David Jencks wrote:
IIRC Ole said he
could come up with a ldap - object mapping in a couple of weekends, but
that was 6 months ago and he is still saying it will be done in a couple
of weekends. I may be wrong but with the number of technologies that he
usually mentions I have a hard time believing his solution will be
sufficiently lightweight.
The "Components" (EDataGraphCreator, EDataGraphReader) of the DAS that read and
write DataGraphs (server.xml) are already done. So these could be used to store
server.xml in the DIT right now and read it as well. That means all the Bean to LDAP
mapping is done, as well as creating the ObjectClasses and AttributeType entries for the
beans (The Schema creation). Right now I'm finishing up the change summary processing,
but this part is only necessary for editors that want to update the configuration in
something like an Eclipse RCP, and then trigger the server configuration update.

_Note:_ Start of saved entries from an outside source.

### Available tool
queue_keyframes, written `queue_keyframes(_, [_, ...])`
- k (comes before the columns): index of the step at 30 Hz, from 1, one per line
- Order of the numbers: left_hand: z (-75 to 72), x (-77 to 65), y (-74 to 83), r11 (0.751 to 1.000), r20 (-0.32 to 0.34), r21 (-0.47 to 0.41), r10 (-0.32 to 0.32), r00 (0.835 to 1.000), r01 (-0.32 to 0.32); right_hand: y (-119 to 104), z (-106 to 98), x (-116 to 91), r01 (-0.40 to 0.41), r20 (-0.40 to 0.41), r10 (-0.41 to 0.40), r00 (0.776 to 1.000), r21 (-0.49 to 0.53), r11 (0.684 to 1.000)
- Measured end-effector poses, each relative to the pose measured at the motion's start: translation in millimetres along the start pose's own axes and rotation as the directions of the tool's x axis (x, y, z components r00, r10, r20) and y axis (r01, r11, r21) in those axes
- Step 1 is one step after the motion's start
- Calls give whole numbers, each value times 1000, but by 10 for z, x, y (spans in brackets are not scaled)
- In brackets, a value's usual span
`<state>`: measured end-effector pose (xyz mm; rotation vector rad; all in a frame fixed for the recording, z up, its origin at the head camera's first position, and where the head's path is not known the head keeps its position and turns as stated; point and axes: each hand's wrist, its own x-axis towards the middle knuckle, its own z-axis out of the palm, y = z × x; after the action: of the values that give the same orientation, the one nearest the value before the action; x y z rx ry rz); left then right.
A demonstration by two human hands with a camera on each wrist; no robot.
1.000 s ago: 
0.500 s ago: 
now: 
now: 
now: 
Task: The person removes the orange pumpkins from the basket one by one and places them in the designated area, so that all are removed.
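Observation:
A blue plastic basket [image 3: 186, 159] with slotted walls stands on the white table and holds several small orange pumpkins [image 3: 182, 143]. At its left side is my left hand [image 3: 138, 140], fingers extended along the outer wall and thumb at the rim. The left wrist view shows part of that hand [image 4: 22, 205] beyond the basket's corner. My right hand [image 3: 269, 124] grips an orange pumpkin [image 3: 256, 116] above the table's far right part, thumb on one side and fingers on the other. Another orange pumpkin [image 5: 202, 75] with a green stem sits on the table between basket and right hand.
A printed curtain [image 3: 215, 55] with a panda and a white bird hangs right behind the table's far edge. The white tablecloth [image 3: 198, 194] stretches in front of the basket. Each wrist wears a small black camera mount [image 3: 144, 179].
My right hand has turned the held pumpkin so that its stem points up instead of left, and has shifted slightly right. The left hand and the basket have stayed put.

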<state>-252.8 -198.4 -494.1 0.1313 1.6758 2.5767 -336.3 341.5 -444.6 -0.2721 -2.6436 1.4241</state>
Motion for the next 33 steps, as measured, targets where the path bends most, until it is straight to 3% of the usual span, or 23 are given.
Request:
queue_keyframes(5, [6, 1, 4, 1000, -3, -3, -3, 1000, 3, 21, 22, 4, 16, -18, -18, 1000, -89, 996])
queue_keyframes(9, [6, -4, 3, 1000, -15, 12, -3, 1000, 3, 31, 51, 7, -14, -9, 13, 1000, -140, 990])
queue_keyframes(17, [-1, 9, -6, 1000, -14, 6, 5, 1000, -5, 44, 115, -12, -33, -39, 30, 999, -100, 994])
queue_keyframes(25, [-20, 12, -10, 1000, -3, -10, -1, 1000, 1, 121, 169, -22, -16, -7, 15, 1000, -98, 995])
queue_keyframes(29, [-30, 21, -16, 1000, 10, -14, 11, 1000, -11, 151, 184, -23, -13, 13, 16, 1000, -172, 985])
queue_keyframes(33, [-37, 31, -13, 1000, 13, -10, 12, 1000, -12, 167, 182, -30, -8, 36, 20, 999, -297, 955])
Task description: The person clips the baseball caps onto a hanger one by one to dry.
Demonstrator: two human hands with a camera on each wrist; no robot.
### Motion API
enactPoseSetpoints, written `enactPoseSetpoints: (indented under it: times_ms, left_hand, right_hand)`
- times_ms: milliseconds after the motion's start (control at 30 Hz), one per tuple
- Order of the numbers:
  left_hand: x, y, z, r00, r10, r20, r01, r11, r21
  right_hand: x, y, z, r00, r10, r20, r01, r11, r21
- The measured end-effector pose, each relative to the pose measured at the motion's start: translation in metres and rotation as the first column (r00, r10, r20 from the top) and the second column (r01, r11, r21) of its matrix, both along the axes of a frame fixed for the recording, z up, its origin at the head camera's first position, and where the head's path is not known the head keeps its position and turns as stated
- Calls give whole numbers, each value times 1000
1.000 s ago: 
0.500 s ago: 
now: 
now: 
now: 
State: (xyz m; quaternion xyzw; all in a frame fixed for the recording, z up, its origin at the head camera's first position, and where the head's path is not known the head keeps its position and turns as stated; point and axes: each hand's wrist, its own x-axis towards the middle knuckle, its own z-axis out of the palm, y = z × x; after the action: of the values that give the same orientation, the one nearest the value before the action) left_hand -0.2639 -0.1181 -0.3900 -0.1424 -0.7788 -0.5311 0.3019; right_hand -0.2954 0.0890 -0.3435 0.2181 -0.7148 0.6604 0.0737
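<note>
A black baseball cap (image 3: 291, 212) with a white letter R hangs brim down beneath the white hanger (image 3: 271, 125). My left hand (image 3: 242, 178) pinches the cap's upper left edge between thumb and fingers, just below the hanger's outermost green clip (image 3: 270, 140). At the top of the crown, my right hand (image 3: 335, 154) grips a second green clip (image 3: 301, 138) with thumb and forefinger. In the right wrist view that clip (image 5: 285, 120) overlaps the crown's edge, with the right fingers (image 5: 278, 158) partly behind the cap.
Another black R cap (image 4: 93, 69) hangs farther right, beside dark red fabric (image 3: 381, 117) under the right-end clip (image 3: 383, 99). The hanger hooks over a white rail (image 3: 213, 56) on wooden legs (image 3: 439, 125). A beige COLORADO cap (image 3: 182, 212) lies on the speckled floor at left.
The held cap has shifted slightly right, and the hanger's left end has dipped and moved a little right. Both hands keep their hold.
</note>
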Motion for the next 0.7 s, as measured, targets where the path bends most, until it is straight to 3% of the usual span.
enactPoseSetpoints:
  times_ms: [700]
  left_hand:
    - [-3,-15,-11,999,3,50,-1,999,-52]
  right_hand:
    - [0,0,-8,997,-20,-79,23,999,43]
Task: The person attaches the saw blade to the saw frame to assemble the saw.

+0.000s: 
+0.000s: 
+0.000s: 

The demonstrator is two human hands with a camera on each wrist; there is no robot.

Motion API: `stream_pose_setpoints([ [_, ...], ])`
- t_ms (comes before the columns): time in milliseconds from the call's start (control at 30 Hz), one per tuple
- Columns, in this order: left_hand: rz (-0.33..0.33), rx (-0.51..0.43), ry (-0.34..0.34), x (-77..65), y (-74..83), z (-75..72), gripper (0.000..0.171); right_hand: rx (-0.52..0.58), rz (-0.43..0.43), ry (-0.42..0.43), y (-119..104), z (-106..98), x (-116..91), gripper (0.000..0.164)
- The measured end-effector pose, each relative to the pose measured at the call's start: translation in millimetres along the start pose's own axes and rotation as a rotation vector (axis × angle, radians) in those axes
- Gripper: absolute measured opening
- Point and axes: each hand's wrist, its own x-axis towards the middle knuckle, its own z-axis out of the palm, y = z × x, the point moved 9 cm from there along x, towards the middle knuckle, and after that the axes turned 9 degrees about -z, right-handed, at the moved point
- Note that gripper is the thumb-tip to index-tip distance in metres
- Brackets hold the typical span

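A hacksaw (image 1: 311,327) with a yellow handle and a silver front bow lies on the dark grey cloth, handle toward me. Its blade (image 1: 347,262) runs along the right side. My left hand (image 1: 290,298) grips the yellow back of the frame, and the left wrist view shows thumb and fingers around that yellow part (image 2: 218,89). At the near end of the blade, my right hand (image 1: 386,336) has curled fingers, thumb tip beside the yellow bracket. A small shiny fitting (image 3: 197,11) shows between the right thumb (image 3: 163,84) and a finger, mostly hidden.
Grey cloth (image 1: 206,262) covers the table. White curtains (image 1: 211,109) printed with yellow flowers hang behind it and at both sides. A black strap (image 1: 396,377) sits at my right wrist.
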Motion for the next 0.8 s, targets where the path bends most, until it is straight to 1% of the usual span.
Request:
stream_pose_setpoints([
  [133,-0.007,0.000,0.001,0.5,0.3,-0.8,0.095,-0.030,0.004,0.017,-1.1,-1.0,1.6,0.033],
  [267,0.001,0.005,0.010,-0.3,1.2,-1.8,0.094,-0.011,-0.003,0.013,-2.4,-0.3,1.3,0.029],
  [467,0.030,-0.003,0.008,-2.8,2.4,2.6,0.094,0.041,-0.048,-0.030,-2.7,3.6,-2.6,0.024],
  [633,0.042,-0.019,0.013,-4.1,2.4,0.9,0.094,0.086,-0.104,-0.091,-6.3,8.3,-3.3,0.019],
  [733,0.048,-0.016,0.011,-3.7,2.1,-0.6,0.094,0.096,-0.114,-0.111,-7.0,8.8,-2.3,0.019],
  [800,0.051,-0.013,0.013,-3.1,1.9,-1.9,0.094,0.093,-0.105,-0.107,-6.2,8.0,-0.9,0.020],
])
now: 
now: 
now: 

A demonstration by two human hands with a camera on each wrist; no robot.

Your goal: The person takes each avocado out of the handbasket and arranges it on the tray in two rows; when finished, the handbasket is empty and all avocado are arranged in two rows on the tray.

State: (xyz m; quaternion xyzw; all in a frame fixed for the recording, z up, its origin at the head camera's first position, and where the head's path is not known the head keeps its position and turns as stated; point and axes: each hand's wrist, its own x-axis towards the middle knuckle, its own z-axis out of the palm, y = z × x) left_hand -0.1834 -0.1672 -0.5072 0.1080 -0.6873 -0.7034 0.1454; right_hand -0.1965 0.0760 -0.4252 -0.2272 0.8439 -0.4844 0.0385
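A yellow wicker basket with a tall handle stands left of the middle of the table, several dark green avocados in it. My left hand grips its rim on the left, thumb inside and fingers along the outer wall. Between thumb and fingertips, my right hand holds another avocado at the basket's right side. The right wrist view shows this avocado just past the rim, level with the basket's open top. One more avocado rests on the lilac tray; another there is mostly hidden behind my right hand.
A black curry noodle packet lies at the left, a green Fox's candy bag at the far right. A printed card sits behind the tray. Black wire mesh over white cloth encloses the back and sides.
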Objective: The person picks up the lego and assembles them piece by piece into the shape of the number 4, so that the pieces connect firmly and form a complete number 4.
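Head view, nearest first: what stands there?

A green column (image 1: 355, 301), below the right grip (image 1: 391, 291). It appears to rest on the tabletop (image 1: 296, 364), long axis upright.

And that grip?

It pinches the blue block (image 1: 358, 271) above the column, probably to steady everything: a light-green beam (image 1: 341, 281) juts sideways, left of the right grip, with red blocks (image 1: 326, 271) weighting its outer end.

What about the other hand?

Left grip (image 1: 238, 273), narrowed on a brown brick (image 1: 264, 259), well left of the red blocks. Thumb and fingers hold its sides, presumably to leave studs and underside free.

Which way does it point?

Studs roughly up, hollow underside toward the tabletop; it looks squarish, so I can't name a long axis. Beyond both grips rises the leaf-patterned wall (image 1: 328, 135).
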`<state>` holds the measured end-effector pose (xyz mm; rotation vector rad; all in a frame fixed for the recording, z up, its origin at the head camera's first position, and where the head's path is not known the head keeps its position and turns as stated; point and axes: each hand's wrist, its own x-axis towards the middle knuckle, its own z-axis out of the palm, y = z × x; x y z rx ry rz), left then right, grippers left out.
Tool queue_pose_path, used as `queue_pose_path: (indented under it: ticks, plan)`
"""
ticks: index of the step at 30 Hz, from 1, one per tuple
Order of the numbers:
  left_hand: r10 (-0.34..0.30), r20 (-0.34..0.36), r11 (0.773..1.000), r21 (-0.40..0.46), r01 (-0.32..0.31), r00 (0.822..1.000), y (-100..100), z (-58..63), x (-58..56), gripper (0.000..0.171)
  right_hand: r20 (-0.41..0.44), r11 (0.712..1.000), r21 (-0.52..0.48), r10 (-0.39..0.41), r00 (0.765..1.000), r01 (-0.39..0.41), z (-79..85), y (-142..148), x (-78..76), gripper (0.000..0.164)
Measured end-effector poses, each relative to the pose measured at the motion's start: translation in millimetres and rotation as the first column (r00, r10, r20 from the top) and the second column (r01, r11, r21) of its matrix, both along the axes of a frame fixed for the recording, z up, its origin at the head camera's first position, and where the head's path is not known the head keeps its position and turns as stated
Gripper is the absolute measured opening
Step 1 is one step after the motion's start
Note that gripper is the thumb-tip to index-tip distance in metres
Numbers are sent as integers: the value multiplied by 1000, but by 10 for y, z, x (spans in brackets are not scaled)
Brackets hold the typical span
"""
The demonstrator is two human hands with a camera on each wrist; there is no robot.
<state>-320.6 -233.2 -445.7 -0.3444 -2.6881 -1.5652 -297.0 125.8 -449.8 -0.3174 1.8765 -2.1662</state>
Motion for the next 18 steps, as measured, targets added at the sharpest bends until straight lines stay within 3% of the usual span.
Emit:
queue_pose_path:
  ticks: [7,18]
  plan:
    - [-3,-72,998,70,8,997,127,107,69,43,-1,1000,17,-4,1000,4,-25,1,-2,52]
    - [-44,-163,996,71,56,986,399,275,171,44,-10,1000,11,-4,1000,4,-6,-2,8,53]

I think a reasonable path to follow would be to:
-- stop abusing spring, i.e. remove the configuration objects and make
the functional objects container agnostic.
-- consider xbean-spring to make type-checked configuration files
-- do some experiments to see about ldap <> component mappings. Maybe
Ole's system will be lightweight enough to be used for server startup.
Maybe you can write something else that works and is easy to extend to
new components.
-- if those experiments succeed, try storing the configuration in the dit.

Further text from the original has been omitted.